Was the company born from within or outside the industry?
The company came from within the industry. I’ve worked in insurance technology for a long time and have personally felt the pain of these implementation challenges. I know what it’s like to live inside Jira, to manage hundreds of tickets and to try to coordinate across siloed teams. I built DevStride because I wanted a better way to manage and deliver complex technical work in this space.
What growth metrics have you accomplished over the last 12 months?
Right now, we’ve got traction with a number of smaller players who love the product. They’ve found it really useful, and it’s helping them a lot. But, I want to take things further. I’m aiming to land more visible, high-profile customers. These would be the kinds of clients that are willing to go public with a partnership announcement. I almost got there with a major Guidewire implementation, and I’m still chasing that kind of outcome. The goal is to go from “this is useful” to “this is essential and worth talking about.”
Within your domain, what is the current challenge that the industry is facing?
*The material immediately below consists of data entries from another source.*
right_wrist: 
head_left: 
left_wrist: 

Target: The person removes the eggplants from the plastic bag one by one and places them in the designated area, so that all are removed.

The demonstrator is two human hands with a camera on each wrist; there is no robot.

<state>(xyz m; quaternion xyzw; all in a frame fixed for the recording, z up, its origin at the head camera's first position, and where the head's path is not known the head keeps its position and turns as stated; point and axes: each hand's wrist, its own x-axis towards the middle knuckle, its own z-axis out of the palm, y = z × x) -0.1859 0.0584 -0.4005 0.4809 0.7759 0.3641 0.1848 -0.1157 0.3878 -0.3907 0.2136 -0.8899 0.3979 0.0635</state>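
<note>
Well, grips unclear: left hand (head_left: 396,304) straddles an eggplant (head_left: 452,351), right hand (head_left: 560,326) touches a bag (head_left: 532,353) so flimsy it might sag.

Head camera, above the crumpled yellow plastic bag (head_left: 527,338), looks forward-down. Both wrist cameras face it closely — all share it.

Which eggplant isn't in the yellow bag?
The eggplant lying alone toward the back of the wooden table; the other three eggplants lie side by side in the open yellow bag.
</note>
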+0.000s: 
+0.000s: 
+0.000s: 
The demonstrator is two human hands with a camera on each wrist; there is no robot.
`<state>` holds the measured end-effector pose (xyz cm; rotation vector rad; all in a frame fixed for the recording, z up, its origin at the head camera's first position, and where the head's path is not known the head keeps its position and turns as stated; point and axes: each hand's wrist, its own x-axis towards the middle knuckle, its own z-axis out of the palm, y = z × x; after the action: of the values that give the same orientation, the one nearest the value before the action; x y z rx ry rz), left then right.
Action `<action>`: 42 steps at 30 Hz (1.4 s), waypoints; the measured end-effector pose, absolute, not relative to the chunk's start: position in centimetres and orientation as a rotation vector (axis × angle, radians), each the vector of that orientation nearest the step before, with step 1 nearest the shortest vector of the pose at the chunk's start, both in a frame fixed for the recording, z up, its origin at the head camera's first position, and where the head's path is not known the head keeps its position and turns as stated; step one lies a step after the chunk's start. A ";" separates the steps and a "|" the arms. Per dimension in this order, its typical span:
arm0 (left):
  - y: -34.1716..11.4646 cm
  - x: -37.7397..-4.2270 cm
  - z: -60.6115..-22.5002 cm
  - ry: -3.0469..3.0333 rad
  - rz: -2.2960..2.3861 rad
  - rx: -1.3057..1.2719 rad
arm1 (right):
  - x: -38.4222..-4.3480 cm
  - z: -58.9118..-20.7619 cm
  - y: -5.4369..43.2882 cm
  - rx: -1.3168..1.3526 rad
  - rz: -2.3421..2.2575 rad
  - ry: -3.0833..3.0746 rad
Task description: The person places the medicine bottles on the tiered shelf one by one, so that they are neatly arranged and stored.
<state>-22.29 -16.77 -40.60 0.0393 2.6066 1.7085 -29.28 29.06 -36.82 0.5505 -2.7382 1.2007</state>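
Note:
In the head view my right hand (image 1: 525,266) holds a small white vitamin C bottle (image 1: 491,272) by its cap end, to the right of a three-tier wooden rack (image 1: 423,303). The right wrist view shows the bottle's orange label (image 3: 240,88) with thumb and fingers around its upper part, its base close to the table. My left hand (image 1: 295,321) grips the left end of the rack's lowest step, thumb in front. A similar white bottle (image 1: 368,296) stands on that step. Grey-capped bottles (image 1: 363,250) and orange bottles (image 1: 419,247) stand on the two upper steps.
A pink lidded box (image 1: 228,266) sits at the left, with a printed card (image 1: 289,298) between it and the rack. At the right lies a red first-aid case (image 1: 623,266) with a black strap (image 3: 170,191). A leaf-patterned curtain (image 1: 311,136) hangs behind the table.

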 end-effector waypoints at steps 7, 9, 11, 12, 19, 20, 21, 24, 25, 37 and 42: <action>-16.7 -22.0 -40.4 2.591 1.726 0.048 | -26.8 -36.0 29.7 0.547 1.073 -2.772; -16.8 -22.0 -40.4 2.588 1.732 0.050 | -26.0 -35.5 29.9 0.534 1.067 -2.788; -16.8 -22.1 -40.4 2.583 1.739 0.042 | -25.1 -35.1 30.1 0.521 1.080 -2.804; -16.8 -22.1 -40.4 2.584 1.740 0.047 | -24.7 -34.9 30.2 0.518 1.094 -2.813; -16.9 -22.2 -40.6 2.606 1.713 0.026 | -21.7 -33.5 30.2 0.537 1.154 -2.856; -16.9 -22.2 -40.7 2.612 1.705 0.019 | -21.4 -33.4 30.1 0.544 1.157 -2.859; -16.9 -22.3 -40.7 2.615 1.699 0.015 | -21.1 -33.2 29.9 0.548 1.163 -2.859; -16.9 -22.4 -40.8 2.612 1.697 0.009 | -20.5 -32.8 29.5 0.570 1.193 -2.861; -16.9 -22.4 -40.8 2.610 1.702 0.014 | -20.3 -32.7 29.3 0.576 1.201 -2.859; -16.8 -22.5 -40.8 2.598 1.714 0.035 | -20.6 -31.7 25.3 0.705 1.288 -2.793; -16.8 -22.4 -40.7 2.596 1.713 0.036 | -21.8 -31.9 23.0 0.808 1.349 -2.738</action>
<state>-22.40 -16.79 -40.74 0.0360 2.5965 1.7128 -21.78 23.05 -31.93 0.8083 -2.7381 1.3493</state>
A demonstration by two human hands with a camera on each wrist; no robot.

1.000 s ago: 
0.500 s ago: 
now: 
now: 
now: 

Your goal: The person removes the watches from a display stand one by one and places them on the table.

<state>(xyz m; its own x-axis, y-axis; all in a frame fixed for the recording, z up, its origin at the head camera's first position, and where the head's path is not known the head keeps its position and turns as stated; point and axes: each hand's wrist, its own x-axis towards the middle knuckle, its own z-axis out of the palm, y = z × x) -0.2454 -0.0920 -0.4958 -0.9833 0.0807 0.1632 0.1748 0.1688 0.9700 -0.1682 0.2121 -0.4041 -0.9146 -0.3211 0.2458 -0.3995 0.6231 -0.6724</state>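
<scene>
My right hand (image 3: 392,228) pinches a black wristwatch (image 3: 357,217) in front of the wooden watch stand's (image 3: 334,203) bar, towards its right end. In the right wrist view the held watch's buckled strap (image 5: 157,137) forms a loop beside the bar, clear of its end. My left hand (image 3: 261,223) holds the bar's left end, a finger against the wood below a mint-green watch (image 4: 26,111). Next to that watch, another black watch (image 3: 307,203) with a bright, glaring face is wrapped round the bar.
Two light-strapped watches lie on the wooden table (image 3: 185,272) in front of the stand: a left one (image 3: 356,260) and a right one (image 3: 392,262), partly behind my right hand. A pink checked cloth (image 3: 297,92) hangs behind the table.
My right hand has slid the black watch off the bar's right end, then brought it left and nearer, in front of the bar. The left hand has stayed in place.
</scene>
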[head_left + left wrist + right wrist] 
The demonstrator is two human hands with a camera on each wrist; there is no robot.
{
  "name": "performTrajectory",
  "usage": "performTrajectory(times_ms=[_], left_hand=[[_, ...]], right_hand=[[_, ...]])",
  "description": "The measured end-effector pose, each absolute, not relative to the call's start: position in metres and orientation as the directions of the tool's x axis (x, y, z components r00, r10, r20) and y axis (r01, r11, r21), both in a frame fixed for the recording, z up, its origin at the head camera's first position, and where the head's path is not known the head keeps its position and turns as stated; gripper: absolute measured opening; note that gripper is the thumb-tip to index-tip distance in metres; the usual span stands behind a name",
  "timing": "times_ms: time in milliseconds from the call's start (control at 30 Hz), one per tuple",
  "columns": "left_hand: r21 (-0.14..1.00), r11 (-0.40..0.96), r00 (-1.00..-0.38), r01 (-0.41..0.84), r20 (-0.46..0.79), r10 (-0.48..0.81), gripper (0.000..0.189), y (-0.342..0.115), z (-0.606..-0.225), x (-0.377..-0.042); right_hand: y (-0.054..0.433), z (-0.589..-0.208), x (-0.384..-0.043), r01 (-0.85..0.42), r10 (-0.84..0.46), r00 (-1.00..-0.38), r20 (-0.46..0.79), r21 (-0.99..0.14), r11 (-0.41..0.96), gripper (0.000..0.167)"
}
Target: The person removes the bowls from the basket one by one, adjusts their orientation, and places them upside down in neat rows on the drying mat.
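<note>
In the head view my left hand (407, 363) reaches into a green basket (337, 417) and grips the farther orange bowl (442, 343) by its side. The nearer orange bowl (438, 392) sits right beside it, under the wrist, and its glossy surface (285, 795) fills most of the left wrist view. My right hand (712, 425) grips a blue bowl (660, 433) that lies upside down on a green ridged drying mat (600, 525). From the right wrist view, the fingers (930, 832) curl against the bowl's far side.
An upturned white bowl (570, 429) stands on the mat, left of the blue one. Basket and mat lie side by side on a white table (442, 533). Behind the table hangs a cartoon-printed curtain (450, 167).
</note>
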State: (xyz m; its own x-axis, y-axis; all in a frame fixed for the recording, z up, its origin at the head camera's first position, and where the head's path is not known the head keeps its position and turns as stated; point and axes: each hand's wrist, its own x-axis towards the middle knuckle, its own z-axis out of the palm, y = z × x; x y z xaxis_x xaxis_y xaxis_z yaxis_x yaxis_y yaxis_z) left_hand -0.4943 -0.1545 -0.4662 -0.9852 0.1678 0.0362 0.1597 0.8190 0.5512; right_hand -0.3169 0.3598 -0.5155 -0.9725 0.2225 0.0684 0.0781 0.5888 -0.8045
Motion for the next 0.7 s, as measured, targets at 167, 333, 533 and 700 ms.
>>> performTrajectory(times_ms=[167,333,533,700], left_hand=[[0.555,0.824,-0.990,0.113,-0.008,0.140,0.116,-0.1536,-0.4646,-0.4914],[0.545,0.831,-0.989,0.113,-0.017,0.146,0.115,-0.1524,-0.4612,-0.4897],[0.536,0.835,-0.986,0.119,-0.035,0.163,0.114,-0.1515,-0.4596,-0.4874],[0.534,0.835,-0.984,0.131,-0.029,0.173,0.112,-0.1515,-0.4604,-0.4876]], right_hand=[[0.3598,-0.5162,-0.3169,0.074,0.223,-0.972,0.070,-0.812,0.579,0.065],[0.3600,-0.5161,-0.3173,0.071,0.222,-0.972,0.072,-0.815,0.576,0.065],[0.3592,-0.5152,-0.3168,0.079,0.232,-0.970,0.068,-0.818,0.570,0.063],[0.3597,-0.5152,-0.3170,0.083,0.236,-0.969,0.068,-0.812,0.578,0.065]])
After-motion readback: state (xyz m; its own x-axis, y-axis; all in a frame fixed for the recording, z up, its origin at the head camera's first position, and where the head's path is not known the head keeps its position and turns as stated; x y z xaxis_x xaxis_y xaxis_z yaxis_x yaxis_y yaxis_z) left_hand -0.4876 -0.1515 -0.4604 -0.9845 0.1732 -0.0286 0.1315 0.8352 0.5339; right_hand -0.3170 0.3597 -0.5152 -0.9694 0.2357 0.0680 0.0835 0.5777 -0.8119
The biggest challenge I see is siloed teams. In an implementation, you’ve got a policies team, a claims team, maybe a data team, and they’re all working separately. No one is managing the dependencies between them. This creates massive delays and cost overruns. The cycle times stretch out because one team finishes late and that pushes the others back. What we do is help sequence all of these activities in a way that keeps everyone aligned and moving toward the same goal.
How does DevStride take a unique approach to providing value?
What makes us different is how we handle coordination. We don’t just manage tasks within a team. We show how work from different teams connects and impacts each other. Our layered Kanban system and master delivery timeline give visibility into everything. And since we integrate tightly with tools teams are already using, we don’t ask anyone to change how they work.
On top of that, we use AI to clean up and enrich work item descriptions. For example, we can flag unclear requirements, escalate problems and format submissions before they even hit engineering. This saves time and cuts down on the back-and-forth that slows projects down.
What inspired the team to start this company?
I’ve always been frustrated by how many things in enterprise work are harder than they need to be. We just accept it. We assume it’s always going to be painful. Whether it's tax season or software delivery, the inefficiencies are everywhere. I got tired of watching teams struggle to deliver because of broken processes. That’s what drove me to build DevStride. I wanted to solve something that should have been solved a long time ago.
Can you share any goals for the next 12 months?
Over the next year, my top priority is to bring certainty to project outcomes. I want people to stop guessing about delivery dates. I want them to know. Our mission is to remove the ambiguity and give teams confidence in their timelines. As far as specific goals go, I’d love to land three major implementation wins. These would be big, complex projects that we help turn around. That’s how we’ll prove our value and build the kind of proof points that make people take notice.